As a young teenager Stevens attended the famous Babe Ruth "called home run" game at Wrigley Field during the 1932 World Series. Stevens strongly dismissed the legend that the Babe called the home run against pitcher Charlie Root.  He was just pointing out to the pitcher, Stevens insisted, there was one more strike in his at-bat. 

 

The 2019 Cubs are in the hunt for the playoffs again this season. But like the entire NL Central division, they have been inconsistent.  They needed a rare 8-1 force out at second base to help them secure a one-run victory over the Padres this past Saturday July 20.

 
On a swirling windy day at Wrigley, erratic second baseman Addison Russell gave up on a pop fly to short center.

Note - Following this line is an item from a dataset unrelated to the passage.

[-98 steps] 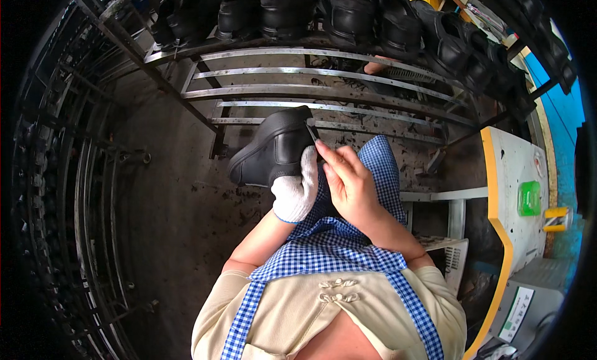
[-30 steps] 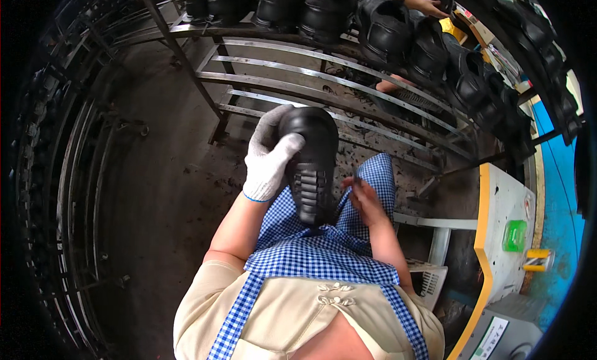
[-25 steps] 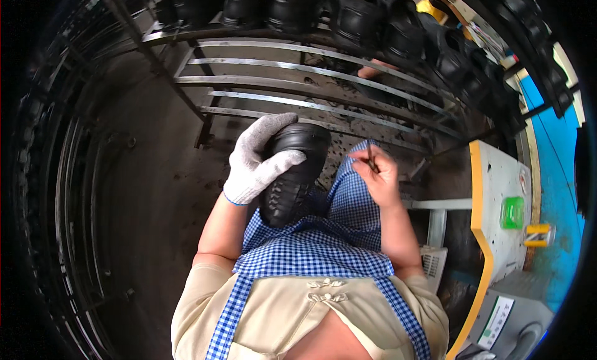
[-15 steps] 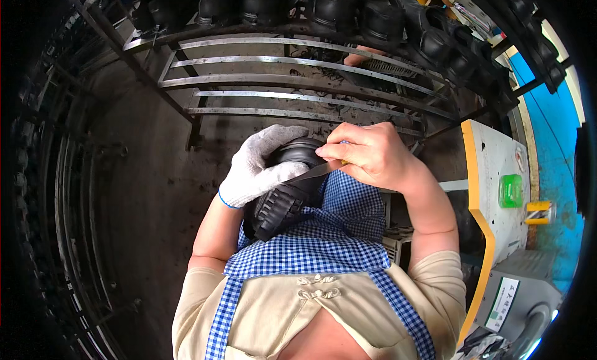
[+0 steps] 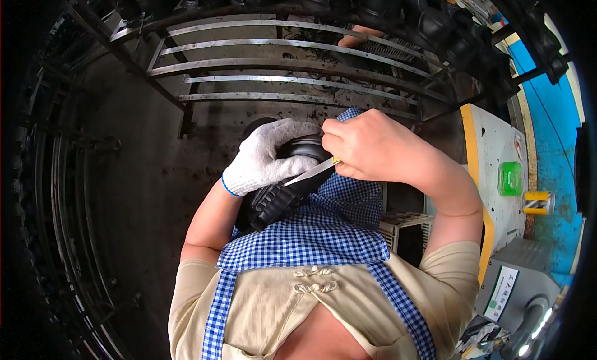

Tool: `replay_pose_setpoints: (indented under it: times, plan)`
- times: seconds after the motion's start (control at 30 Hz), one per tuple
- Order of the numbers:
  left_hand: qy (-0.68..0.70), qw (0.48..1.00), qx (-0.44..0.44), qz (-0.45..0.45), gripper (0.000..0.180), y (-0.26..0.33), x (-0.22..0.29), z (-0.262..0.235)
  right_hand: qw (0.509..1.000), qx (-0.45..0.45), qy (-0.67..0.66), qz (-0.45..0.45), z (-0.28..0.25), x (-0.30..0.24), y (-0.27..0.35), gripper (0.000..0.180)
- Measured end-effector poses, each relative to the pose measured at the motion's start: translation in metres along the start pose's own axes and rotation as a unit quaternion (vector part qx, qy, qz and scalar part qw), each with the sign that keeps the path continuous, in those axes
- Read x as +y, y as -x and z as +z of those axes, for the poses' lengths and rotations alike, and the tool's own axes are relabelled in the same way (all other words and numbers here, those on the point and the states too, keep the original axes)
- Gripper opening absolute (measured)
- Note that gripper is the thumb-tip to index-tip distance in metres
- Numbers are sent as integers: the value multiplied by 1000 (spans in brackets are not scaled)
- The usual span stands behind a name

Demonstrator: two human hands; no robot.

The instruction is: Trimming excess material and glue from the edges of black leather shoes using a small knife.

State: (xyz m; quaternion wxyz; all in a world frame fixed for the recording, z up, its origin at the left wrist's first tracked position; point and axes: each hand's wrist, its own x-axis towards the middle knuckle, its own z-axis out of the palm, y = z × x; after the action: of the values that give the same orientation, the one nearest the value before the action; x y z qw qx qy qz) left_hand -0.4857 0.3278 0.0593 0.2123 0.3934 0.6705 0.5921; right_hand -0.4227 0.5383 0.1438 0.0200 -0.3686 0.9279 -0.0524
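My left hand (image 5: 264,158), in a white knit glove with a blue cuff edge, grips a black shoe (image 5: 275,203) on my lap. The shoe's chunky treaded sole faces up toward me, and the glove covers part of it. A thin-bladed knife (image 5: 311,173) with a bit of yellow at its handle is in my bare right hand (image 5: 372,142). Its blade slants down-left across the shoe, close by the left thumb. My right fingers are closed around the handle and hide most of it. Beneath the shoe lies my blue checked apron (image 5: 298,245).
Ahead stands a metal rack (image 5: 261,63) with several black shoes (image 5: 379,4) on its upper level. To the right are a white worktable (image 5: 497,148) with a yellow edge, a green container (image 5: 509,178) and a grey machine (image 5: 519,279). More racks (image 5: 68,223) line the left.
My right hand has turned, its forearm swinging outward, and the blade now shows brighter. The left hand still holds the shoe, with a small shift. My view has tilted slightly.
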Motion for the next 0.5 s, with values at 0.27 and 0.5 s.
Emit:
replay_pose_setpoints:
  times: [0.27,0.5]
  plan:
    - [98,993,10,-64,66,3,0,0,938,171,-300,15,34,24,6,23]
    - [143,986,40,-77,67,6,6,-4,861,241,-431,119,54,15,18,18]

Shortstop Javier Baez also tried for the ball leaving second base uncovered.  But relief pitcher Brandon Kintzler alertly covered second base to register the putout on a throw from center fielder Albert Almora.

 
Once again, if you are watching the game carefully (and not obsessed over incessant new statistics), you see something new in every baseball game. I don't think I ever saw an 8-1 putout at second base (and 8-1 putouts at first base are pretty rare, too.)    

 
That's all for this installment.  Congrats to the recent inductees into the Hall of Fame in Cooperstown. I didn't watch all the ceremonies but was taken by the warm gratitude expressed by Edgar Martinez and Lee Smith for those who helped them on their way to immortality.  

 

I for one, however,  welcome an end to the 24/7 coverage of Mariano Rivera's unanimous induction.  I salute his honor but I think baseball in the future would be better if closers worked more than one inning. Like Hall of Famers Rollie Fingers, Goose Gossage, and Bruce Sutter.  A subject for further discussion. 

 
For now, Always remember:  Take it easy but take it!